NiFi is a tool to automate the flow of data. It’s a tool for migration, synchronization, and other types of data processing. I am just starting to learn about it. It was introduced to me by one of Couchbase’s newest customers: the Cincinnati Reds.
In this post, I’ll describe what the Reds are using NiFi for and I’ll show you how to get up and running with a very basic data flow from SQL Server to Couchbase Server.
NiFi and the Reds
The Reds want to create some visualizations of tickets being scanned on game day at Great American Ball Park.
The data team have access to a SQL Server database which is used to store live data about a game. Whenever a ticket is scanned at the gate, data is put into this database. (This database also tracks concessions and other data).
The Reds could potentially query data directly from the SQL Server, but a real-time visualization during the heavy load of game time would result in a slow visualization or too much load for the database, or both. Instead, they’d like to make a copy of that data into a Couchbase cluster, and use the Couchbase cluster as the backend for the visualization.
There are a number of ways to move data from SQL Server to Couchbase, but the Reds are already using an open-source tool called Apache NiFi, and it would be ideal if they could use that for this project too. Fortunately, NiFi already supports Couchbase, so it’s pretty easy.
Getting Started with NiFi and Couchbase
To start experimenting with NiFi locally, I decided to use Docker. Within the Docker host, I can easily spin up an instance each of:
You don’t need to use Docker, but it made it very easy for me to get up and running and productive right away.
Here are the commands I used to run the Docker images:
docker run -d --name db55beta -p 8091-8094:8091-8094 -p 11210:11210 couchbase:5.5.0-beta
docker run -d --name NiFi -p 8080:8080 apache/nifi:latest
docker run -d -e 'ACCEPT_EULA=Y' -e 'SA_PASSWORD=<use a strong password here>' -p 1433:1433 microsoft/mssql-server-linux:2017-latest
Note that the password you supply to SA_PASSWORD must meet the strong password requirements of SQL Server.

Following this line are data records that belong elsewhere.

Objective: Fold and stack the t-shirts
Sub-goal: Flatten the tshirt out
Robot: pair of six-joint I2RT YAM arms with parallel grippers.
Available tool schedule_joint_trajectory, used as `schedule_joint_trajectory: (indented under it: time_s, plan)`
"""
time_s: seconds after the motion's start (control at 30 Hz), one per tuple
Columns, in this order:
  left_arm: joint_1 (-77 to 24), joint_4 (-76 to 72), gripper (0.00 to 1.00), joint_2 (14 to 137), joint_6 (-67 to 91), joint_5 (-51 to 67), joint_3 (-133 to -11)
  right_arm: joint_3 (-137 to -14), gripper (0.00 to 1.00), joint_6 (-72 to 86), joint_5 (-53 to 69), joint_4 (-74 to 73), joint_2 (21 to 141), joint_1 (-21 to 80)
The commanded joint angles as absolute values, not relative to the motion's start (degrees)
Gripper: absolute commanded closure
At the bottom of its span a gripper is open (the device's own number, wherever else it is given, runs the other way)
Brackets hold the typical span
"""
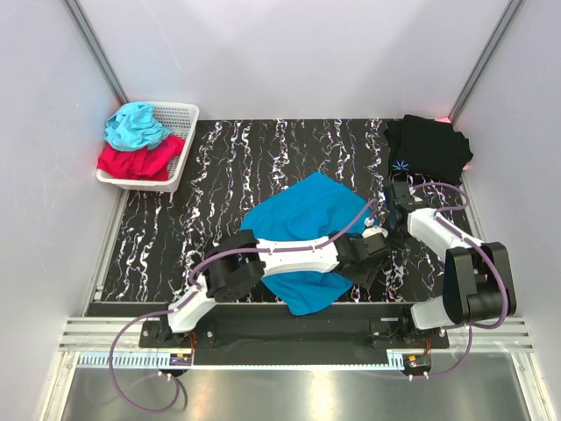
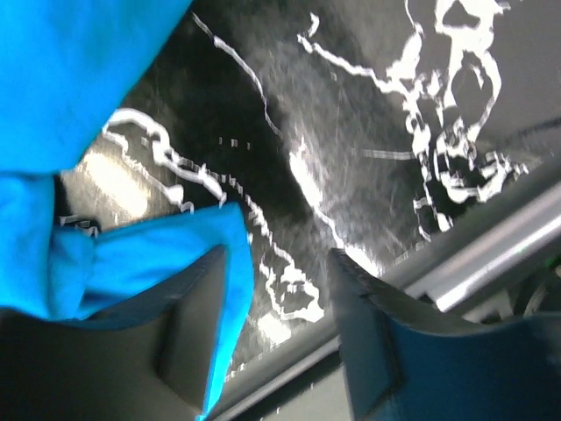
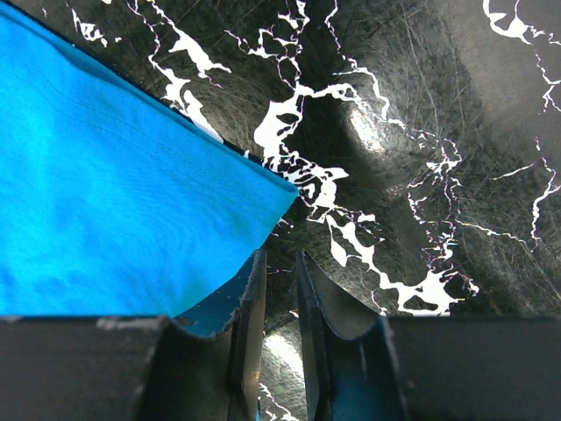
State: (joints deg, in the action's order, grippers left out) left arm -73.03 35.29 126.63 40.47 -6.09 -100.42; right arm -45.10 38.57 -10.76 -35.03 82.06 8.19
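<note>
A medium-blue cotton t-shirt [image 1: 302,219] lies rumpled at the middle of a black, white-veined marble-pattern table [image 1: 237,167]. A black t-shirt with a small pale starburst print [image 1: 425,149] sits folded at the table's far right corner.

The left gripper [image 2: 279,263] is at the table's near right, jaws apart, with the blue hem along one finger's inner face and not pinched. The right gripper [image 3: 280,259] hangs over the table just beside a blue corner, with a narrow gap between its jaws and no cloth visible in it.

Risk: either hand may close on bare table or a single layer. The corner would then slip and the fold would skew. The left arm lies across the shirt and could drag it.
</note>
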Motion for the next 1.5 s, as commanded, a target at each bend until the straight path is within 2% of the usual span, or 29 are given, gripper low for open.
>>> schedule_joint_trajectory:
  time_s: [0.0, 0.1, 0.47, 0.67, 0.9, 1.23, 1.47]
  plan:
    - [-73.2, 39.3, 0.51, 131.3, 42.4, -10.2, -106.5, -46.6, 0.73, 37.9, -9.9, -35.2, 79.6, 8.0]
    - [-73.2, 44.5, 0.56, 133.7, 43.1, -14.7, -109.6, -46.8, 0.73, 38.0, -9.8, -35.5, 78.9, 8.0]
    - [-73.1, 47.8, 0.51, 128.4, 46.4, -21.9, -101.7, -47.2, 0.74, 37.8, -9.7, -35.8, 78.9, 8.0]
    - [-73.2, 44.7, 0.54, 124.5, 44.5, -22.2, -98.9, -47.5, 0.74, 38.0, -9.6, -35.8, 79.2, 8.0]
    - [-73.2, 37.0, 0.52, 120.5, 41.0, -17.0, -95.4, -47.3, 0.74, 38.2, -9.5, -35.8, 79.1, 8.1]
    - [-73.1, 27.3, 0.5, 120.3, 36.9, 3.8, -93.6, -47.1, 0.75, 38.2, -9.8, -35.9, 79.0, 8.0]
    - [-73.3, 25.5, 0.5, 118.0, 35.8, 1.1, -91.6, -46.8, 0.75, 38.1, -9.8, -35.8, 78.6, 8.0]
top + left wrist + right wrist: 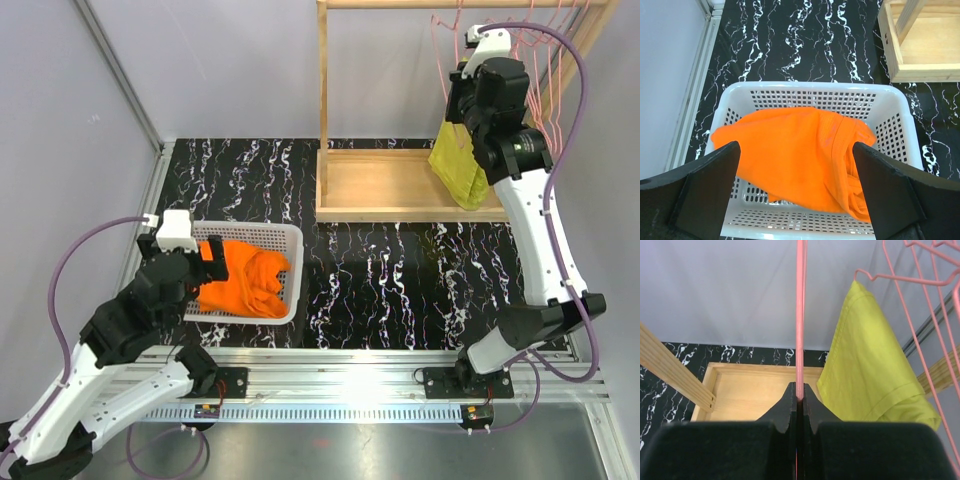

Otherwise, you will be unable to use SQL Server and get a little frustrated and confused for about 20 minutes.
Starting with SQL Server
I used SQL Server Management Studio to connect to the SQL Server instance in Docker (localhost, port 1433). I don’t (yet) have access to the Reds actual server, so I came up with my own schema to approximate:
CREATE TABLE [dbo].[TicketCheck](
[Id] [uniqueidentifier] NOT NULL,
[FullName] [varchar](100) NOT NULL,
[Section] [varchar](10) NOT NULL,
[Row] [varchar](10) NOT NULL,
[Seat] [varchar](10) NOT NULL,
[GameDay] [datetime] NOT NULL,
CONSTRAINT [PK_TicketCheck] PRIMARY KEY CLUSTERED
)WITH (PAD_INDEX = OFF, STATISTICS_NORECOMPUTE = OFF, IGNORE_DUP_KEY = OFF, ALLOW_ROW_LOCKS = ON, ALLOW_PAGE_LOCKS = ON) ON [PRIMARY]
) ON [PRIMARY]
ALTER TABLE [dbo].[TicketCheck] ADD CONSTRAINT [DF_TicketCheck_Id] DEFAULT (newid()) FOR [Id]
Later, I’ll be populating it with an
INSERT statement like so:
INSERT INTO TicketCheck (FullName, Section, [Row], Seat, GameDay) VALUES (
Setting up Couchbase
Once I logged in to Couchbase for the first time (localhost:8091) and created a cluster, I did two things:
- I created a bucket called “tickets”. This is where I want the data from SQL Server to go.
- I created a user also called “tickets”, with adequate permission for the bucket. It’s important that the user has the same name as the bucket.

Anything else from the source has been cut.